In most ShowOffer delivery frameworks, we walk each FR vertically (FR → APIs → Entities → Workflow → Diagram). For this calendar system, I’ve intentionally pulled APIs and Entities into shared sections instead of repeating them inside each FR.

There are two main reasons:

1. Heavy cross-FR reuse of the same entities and APIs
   In this problem, almost all FRs depend on the same core objects: Event, EventException, Invitation, FreeBusyBlock, and ChangeLog. The same APIs (e.g., GET /v1/events, GET /v1/events?start_ts=…, POST /v1/freebusy) are used by multiple FRs: FR1 for CRUD, FR3 for views, FR4 for free/busy. If we followed the standard per-FR layout, we’d either duplicate these definitions four times or constantly say “same as FR1,” which adds noise but no insight.
2. Entities evolve as later FRs are introduced
   The data model for a calendar is central and grows over time: FR1 defines Event and EventException, FR2 adds Invitation, FR4 adds FreeBusyBlock, and all of them write to ChangeLog. If entity tables lived inside each FR section, every refinement (e.g., adding rsvp_status or changing recurrence_rule) would require editing multiple places, increasing the risk of inconsistent diagrams and descriptions. A single Core Data Model section keeps entities canonical and lets FR sections focus on how they use those entities, not re-explain what they are.

Practically, this structure is still interview-friendly: verbally, I can walk each FR vertically (APIs → key entities → workflow), but in the written version I centralize APIs and Entities to avoid duplication and make it easier for the interviewer to see the big picture of the system at a glance.

Semantically it’s a read, so we could expose GET /v1/availability with query params, but in practice we’d use POST because the request shape (multiple users, time windows, optional constraints) fits a JSON body much better and avoids URL length / encoding headaches.

When a recurring event is created, immediately generate one row per occurrence for some horizon, e.g.:

• On create: write all occurrences for the next 12 months into Event (or an EventInstance) table.
• A background job periodically extends the horizon (e.g., always keep “next 6–12 months” materialized).
• “This instance only” edits just update that one row.

Example:

If you create a weekly standup starting Jan 6, 2025:

• You insert ~52 rows (one per week) covering Jan 2025–Jan 2026.
• For FR3 & FR4 just query these instance rows by time range.

Pros

• Very simple reads for FR3/FR4:
  • Views and availability are just “give me events in [start_ts, end_ts]”.
  • No recurrence expansion logic on the critical read path.
• Simple per-occurrence edits:
  • “This instance only” = update that row.
  • “Cancel this instance” = mark that row cancelled.
• Debuggable: What you see in DB is close to what users see in UI (one row per actual calendar cell).

Cons

• Write amplification & storage blow-up:
  • Long-running series + many users = lots of rows.
  • Every “forever” series becomes N rows/year/user.
• Painful pattern changes (“this and future”):
  • You may need to update or delete many instance rows (potentially thousands) to reflect series changes.
  • Increases lock time and risk of conflicts.
• Horizon edge cases:
  • Beyond 1 year, the series “disappears” unless you pre-extend the horizon.
  • Background job failures → future meetings not visible.
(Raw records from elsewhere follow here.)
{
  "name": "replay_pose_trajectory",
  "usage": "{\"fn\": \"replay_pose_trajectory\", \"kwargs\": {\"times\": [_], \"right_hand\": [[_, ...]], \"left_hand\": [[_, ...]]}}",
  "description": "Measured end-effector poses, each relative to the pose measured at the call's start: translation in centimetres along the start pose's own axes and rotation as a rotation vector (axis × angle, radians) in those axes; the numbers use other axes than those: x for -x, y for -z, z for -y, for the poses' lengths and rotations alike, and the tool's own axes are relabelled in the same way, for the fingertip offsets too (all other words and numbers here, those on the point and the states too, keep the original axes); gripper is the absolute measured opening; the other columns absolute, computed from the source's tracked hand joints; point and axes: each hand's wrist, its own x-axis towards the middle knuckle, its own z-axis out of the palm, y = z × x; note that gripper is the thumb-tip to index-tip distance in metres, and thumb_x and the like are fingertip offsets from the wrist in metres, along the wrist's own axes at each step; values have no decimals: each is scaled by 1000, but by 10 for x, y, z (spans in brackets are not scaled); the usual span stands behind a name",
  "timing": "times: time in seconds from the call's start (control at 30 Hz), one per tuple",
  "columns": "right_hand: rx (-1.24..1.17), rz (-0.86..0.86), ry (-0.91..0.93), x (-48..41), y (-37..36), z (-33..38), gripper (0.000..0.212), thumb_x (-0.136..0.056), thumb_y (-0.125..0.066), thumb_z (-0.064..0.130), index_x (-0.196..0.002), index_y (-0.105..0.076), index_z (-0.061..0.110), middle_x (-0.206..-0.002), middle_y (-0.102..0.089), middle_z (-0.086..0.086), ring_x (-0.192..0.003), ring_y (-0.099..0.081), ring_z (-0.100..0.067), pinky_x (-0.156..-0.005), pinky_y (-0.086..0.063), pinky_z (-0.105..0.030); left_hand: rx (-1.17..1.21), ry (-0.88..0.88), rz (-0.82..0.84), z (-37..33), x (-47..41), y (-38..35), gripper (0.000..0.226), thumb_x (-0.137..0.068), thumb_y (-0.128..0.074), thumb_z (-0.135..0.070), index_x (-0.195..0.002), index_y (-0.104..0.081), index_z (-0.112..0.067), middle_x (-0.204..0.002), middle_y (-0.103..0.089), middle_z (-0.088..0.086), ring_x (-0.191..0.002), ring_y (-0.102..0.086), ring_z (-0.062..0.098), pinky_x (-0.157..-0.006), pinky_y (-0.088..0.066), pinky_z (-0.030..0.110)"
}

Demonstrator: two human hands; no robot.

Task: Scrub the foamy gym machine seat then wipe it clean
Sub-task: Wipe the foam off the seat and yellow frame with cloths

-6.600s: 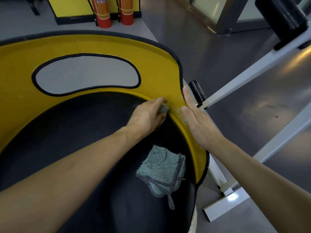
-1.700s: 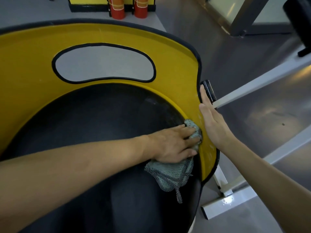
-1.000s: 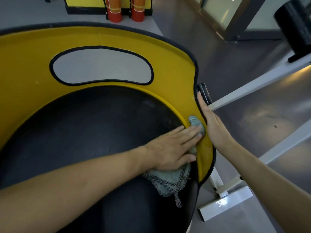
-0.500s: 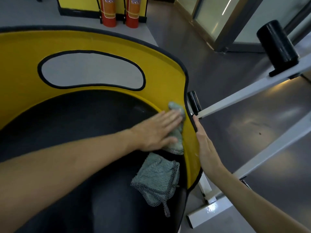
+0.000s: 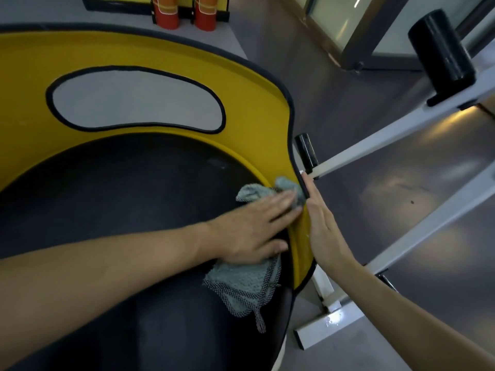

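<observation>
The gym machine seat has a black padded middle (image 5: 128, 210) and a broad yellow shell (image 5: 254, 108) with a black trim and an oval cut-out. A grey-green cloth (image 5: 241, 282) with a dark netted edge lies at the seat's right side, bunched up over the yellow rim. My left hand (image 5: 254, 228) presses flat on the cloth with straight fingers, fingertips at the rim. My right hand (image 5: 321, 223) rests with straight fingers against the outer edge of the shell, just right of the cloth.
A white metal frame (image 5: 375, 145) with a small black grip (image 5: 305, 152) runs off to the right. A black roller pad (image 5: 442, 52) sits at the upper right. Two red cylinders (image 5: 184, 12) stand on the grey floor at the back.
My left hand has slid the cloth back down along the yellow rim and the cloth has bunched more. My right hand stays against the seat's outer edge.
</observation>
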Motion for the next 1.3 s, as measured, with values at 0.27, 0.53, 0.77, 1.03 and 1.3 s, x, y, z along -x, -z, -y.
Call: {"fn": "replay_pose_trajectory", "kwargs": {"times": [0.27,0.53,0.77,1.03,1.3], "right_hand": [[4,7,-18,1,-1,7,53,-105,-21,35,-157,-25,26,-163,-27,16,-147,-20,10,-126,-13,-25],[26,19,-58,5,1,4,45,-112,-16,35,-156,-19,39,-165,-20,19,-149,-15,9,-127,-9,-27],[36,6,-14,3,0,6,52,-110,-19,33,-161,-22,24,-164,-24,16,-148,-17,11,-121,-11,-12],[23,-15,-35,3,-1,3,55,-106,-19,39,-159,-24,27,-164,-26,15,-149,-19,7,-127,-13,-30],[13,-31,-36,1,-2,-2,59,-105,-21,44,-161,-26,24,-164,-30,11,-150,-23,1,-127,-16,-41]], "left_hand": [[59,144,-42,23,-6,14,70,-108,-20,-51,-161,7,-14,-167,17,5,-153,19,12,-126,3,42],[-17,-129,172,-57,30,-24,67,-109,-22,-44,-161,-1,-7,-168,-1,18,-156,6,23,-125,9,37],[126,39,211,-26,11,-9,68,-108,-25,-47,-162,2,-15,-169,5,4,-154,11,9,-125,8,30],[-18,-190,114,-50,28,-22,61,-108,-25,-40,-159,-21,-5,-166,-10,22,-155,-1,26,-125,5,38],[34,-140,200,-14,12,-16,58,-110,-23,-37,-163,-6,-22,-169,1,1,-154,14,11,-124,11,34]]}}
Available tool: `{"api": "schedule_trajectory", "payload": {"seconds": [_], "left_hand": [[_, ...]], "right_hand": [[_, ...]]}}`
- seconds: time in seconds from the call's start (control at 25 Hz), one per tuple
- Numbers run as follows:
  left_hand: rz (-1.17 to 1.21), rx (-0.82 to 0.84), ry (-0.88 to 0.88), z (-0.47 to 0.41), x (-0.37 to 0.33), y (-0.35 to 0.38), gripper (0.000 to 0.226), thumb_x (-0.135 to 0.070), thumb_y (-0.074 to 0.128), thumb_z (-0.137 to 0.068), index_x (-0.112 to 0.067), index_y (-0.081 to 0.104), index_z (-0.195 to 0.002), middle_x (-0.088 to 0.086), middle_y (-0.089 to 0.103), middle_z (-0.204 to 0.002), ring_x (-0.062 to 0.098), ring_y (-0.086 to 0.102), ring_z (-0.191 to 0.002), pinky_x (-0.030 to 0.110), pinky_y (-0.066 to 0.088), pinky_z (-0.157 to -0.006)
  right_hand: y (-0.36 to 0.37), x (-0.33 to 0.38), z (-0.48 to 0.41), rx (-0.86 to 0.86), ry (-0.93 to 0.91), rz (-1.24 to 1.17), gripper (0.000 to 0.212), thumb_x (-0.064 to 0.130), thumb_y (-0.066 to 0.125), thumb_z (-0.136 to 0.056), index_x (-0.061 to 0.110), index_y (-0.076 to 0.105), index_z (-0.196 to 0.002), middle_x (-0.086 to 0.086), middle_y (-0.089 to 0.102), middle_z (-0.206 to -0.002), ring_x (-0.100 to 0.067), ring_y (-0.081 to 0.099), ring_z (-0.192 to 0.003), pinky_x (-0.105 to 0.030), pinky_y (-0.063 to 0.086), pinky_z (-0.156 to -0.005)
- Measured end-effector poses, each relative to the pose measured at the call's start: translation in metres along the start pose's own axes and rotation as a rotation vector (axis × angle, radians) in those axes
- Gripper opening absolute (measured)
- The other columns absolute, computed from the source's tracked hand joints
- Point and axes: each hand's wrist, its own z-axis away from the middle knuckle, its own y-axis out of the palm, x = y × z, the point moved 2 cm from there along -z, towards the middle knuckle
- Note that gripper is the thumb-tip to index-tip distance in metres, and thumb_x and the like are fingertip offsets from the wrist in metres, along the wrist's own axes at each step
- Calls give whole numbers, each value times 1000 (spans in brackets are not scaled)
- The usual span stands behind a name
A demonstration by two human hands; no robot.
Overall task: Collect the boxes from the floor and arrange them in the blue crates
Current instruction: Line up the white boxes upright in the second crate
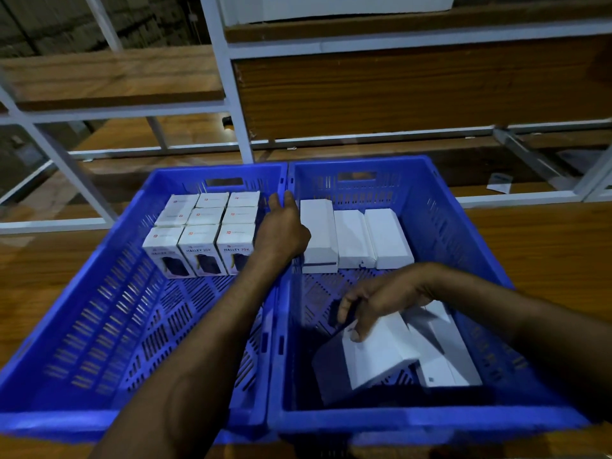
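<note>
Two blue crates stand side by side, the left crate (66, 422) and the right crate (430, 422). Several white "HALLEY 20K" boxes (202, 240) are packed upright at the far end of the left crate. Three plain white boxes (352, 240) lie in a row at the far end of the right crate. My left hand (284, 226) reaches over the shared rims with its fingers stretched out, beside the leftmost of those three boxes. My right hand (381, 299) grips the top edge of a tilted white box (377, 352) in the near part of the right crate. More loose white boxes (443, 359) lie under and beside it.
White metal racking (231, 87) with wooden shelf boards (397, 87) rises right behind the crates. A small white paper label (500, 182) lies on a low shelf at the right. A large white box (331, 5) sits on the top shelf.
</note>
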Motion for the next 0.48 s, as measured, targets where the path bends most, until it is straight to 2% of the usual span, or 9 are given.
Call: {"api": "schedule_trajectory", "payload": {"seconds": [0.08, 0.12, 0.24, 0.36, 0.48], "left_hand": [[-4, 5, 3, 0, 0, 0, 79, -9, 59, -92, -4, 17, -159, 27, 14, -164, 50, 48, -131, 48, 48, -97], [-7, 4, 6, 0, 0, 0, 80, -9, 60, -92, -4, 17, -159, 27, 14, -163, 49, 48, -130, 47, 48, -97], [-18, 2, 2, 1, -1, 0, 81, -9, 60, -92, -4, 16, -160, 27, 13, -164, 49, 48, -131, 47, 48, -98], [-20, -2, 11, 1, -1, 0, 81, -7, 60, -91, -3, 16, -159, 28, 11, -164, 50, 48, -130, 48, 48, -98], [-30, -3, 26, -1, -1, 0, 82, -6, 59, -89, -1, 16, -159, 30, 12, -163, 52, 49, -128, 49, 47, -97]], "right_hand": [[-4, 0, 3, 17, 19, 70, 46, 18, 74, -93, 14, 60, -136, 16, 63, -100, 3, 57, -94, -8, 46, -76], [-8, 1, 7, 23, 14, 75, 45, 17, 74, -92, 15, 61, -136, 15, 65, -100, 0, 60, -95, -9, 49, -77], [-36, -4, 21, -54, -72, -15, 41, 19, 76, -85, 19, 70, -125, -2, 75, -116, -23, 70, -109, -32, 55, -90], [-72, -19, 38, -256, -181, -312, 49, 25, 73, -77, 17, 71, -125, -8, 74, -120, -24, 71, -104, -33, 54, -86], [-94, -31, 37, -425, -224, -612, 58, 29, 72, -75, 11, 68, -129, -13, 74, -114, -31, 69, -96, -38, 52, -79]]}}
In short, this option is great for very simple systems or short-lived recurrences, but doesn’t scale nicely for “forever” series and complex edits. Not a good fit for a Google Calendar–like product at tens of millions of users.

During the creation, store only the series definition and expand on read:

• Event entity has start_ts, timezone, recurrence_rule.
• FR3/FR4 always compute occurrences on-the-fly inside the requested window.
• There is no per-occurrence state as exception.

To keep this option coherent, we’d relax the product a bit:

• Only support series-level edits (scope=series).
• “This instance only” and “this and future” are not supported, or are internally treated as “change the whole series”.

Pros

• Simplest data model:
  • Just one Event row for the series; no exceptions, no extra tables.
• Writes are cheap:
  • Changing a series = update a single row.
• Reads are predictable:
  • Expansion cost depends on the window size, not on how many exceptions exist.

Cons

• Does not meet our product FR1:
  • We already committed to scope=single|this_and_future|series.
  • Users expect “just this instance” and “this and future” like Google Calendar.
• No true historical preservation:
  • If you change the series, you change the interpretation of past occurrences as well.
  • That breaks “don’t mutate history” and makes auditing messy.
• User-surprising behavior:
  • “I just wanted to move next week’s standup, but all past ones now look like they were at that new time.”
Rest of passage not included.